Now, $\operatorname{HSC}_{\omega}$ is said to be quasi-negative if it is non positive at every point and every direction, and there exists at least one point $x_0\in X$ such that $\operatorname{HSC}_{\omega}(x_0,[v])<0$ for every $v\in T_{X,x_0}\setminus\{0\}$.

Since $X$ is compact, if $\operatorname{HSC}_{\omega}$ is strictly negative, then it is bounded away from zero and it is classically known that $X$ is Kobayashi-hyperbolic.

Also, it has been recently shown that quasi-negative holomorphic sectional curvature (and therefore also strict negativity, but this was shown a little bit earlier by Wu and Yau in the projective case and extended to the Kähler setting by Tosatti and Yang) implies the ampleness of the canonical bundle.

Question. Does anybody know an example of a compact Kähler manifold which admits a Kähler metric with quasi-negative holomorphic sectional curvature but that is not Kobayashi hyperbolic?

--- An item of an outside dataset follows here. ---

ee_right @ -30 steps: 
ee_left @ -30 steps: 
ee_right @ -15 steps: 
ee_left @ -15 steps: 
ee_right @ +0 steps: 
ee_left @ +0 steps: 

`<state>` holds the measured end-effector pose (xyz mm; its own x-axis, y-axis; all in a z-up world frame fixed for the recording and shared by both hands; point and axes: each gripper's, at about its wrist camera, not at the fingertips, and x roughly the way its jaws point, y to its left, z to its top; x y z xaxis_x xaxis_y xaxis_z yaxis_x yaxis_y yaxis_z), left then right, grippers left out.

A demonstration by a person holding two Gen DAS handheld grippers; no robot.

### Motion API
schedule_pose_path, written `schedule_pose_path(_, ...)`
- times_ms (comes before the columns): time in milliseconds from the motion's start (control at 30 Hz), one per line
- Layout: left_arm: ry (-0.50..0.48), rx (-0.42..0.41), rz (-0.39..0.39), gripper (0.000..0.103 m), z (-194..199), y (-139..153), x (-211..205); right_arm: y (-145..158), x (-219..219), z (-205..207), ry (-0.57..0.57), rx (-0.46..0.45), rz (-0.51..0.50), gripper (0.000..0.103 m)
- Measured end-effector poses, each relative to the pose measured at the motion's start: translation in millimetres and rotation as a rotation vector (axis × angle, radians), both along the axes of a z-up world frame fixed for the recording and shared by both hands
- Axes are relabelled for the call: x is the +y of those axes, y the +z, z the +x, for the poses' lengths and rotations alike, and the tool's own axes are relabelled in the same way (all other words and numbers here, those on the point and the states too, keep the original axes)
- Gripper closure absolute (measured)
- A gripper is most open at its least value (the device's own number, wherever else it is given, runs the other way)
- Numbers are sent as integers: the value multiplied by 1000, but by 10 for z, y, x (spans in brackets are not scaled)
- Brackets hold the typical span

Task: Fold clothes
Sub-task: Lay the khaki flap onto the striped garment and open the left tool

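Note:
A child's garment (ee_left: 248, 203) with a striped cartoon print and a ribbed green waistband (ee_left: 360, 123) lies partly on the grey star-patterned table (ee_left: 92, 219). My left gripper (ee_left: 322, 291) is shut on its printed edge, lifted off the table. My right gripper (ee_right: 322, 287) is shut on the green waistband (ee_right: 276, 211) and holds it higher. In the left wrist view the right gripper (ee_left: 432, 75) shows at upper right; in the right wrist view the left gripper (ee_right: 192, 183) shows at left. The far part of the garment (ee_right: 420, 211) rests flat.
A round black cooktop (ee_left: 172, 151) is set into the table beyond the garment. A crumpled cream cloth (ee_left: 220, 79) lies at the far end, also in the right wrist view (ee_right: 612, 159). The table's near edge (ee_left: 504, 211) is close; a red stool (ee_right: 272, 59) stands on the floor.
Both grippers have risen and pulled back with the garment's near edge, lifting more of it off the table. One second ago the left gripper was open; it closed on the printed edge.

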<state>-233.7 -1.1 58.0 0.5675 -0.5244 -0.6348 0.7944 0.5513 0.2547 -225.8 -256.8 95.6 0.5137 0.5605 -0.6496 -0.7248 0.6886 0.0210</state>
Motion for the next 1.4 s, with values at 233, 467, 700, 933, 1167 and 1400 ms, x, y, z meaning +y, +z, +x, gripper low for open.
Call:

Of course, such an example would have dimension at least two and would also give an example of a compact Kähler manifold admitting a Kähler metric with quasi-negative holomorphic sectional curvature but with no (even) Hermitian metrics with negative holomorphic sectional curvature.

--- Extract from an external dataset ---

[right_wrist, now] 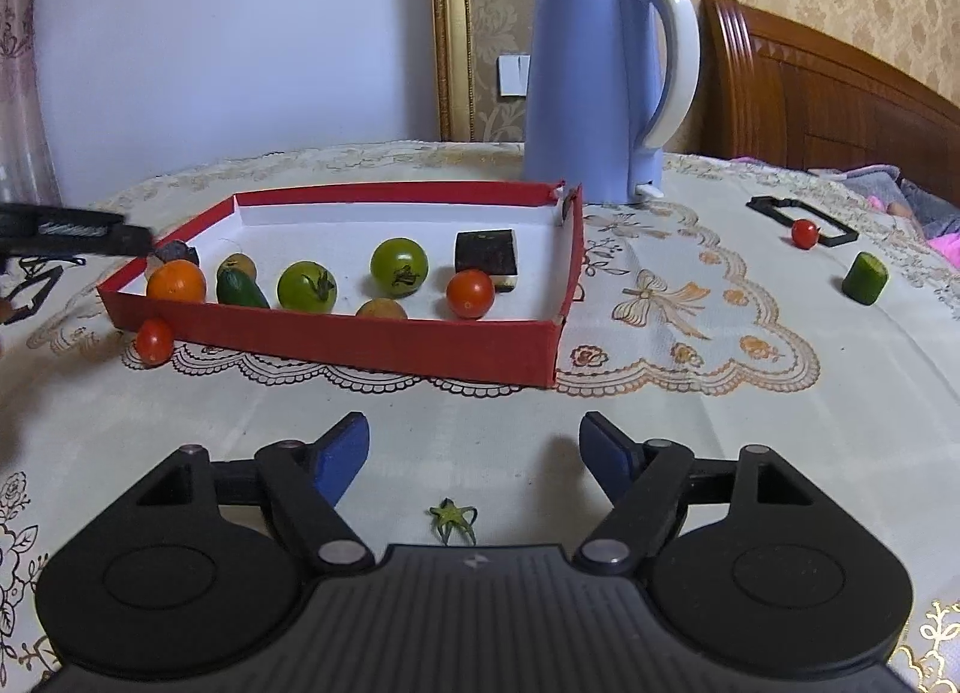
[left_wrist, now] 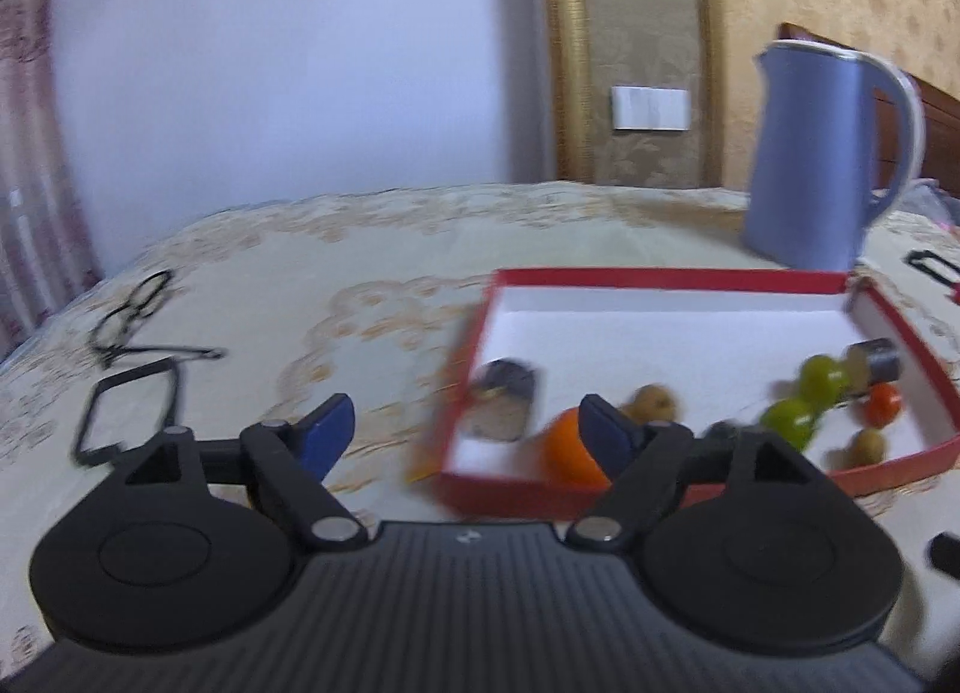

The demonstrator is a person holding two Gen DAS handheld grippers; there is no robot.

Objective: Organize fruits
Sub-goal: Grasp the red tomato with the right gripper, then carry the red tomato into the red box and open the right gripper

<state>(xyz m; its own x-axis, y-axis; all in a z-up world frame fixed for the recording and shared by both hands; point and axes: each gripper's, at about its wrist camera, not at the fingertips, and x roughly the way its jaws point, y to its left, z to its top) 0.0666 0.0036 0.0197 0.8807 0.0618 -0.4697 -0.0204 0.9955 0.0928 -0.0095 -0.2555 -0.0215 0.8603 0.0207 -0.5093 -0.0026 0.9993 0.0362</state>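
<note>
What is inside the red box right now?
Inside the red box: an orange fruit, two green tomatoes, a red tomato, a cucumber piece, small brown fruits and dark blocks. The near wall hides the floor behind it.

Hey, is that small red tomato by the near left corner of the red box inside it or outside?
Outside. The tomato sits on the tablecloth against the box front wall.

Fruits (right_wrist: 306, 286) lie in tray (right_wrist: 384, 342) before kettle (right_wrist: 600, 81).
</note>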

Here is where I naturally stared to look at, but I wasn't able (or didn't have enough perseverance...) to push the computations till the end.

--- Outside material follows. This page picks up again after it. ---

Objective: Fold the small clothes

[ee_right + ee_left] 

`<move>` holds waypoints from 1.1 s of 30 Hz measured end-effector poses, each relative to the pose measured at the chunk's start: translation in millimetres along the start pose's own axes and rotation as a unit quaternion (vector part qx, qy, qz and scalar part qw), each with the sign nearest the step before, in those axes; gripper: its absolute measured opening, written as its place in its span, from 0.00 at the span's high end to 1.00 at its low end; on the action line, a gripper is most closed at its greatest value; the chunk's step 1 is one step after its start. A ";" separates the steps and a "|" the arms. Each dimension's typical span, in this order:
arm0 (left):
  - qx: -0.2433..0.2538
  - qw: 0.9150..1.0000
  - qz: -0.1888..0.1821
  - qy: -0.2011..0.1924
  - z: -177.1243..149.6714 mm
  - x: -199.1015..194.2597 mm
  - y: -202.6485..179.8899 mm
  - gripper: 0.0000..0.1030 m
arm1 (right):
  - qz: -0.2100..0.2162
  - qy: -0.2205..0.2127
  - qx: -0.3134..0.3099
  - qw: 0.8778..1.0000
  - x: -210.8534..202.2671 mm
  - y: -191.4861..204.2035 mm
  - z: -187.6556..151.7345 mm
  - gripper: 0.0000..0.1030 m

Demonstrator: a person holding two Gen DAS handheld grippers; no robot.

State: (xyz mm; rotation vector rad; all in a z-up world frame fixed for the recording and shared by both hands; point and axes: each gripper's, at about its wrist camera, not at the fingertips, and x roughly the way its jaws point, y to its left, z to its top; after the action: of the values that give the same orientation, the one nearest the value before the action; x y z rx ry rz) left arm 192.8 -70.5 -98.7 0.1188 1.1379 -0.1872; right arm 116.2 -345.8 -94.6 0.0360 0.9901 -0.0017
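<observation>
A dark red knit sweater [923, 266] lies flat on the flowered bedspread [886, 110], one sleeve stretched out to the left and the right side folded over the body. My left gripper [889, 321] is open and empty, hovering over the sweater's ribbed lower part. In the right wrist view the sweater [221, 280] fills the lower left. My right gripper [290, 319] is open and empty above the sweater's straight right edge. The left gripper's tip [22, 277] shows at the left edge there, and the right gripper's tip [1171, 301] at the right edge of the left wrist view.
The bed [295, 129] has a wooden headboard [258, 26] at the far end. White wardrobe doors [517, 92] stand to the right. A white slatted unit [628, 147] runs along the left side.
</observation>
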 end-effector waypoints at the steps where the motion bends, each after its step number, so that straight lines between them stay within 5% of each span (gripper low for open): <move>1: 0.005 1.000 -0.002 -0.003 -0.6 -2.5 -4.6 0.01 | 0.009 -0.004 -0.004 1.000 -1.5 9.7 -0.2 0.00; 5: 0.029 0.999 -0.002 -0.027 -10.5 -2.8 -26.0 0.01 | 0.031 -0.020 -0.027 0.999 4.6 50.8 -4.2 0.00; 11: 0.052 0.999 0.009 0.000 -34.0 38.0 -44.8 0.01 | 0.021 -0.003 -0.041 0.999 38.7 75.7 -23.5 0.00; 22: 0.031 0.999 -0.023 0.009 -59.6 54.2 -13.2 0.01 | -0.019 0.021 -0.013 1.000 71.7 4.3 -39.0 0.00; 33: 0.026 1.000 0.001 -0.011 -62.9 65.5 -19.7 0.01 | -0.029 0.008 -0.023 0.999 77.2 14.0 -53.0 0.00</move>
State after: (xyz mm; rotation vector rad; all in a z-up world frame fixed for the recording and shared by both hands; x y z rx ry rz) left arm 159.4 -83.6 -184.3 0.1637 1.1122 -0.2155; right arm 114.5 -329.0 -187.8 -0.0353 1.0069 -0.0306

(Possible beginning of an) Example. Take a three dimensional abelian variety $Y$ containing a (say smooth) elliptic curve $E$. Now, cut $Y$ with a high degree projective hypersurface containing $E$, and call this section $X$. If the hypersurface is general enough and its degree is high enough, some refined version of Bertini's theorem ensures that $X$ is in fact smooth. Since $X$ contains an elliptic curve, it cannot be hyperbolic. Now, endow $X$ with the Kähler metric $\omega$ induced by the flat metric on $Y$. Thanks to the decreasing property of the holomorphic (bi)sectional curvature, we surely have $\operatorname{HSC}_{\omega}\le 0$. Moreover, by adjunction, $K_X$ is ample. Can we find a point of $X$ where $\operatorname{HSC}_{\omega}$ is strictly negative in all directions?

Please observe that there might be some subtleties to overcome: for instance, if one takes the embedding of a compact Riemann surface of higher genus $C$ into its Jacobian, then the induced metric in this case is not necessarily strictly negative! If the Riemann surface is hyperelliptic, then this induced metric will have zero curvature exactly on the Weierstrass points of $C$...

Of course any other (hopefully even more trivial...) example (or counterexample...) is very welcome!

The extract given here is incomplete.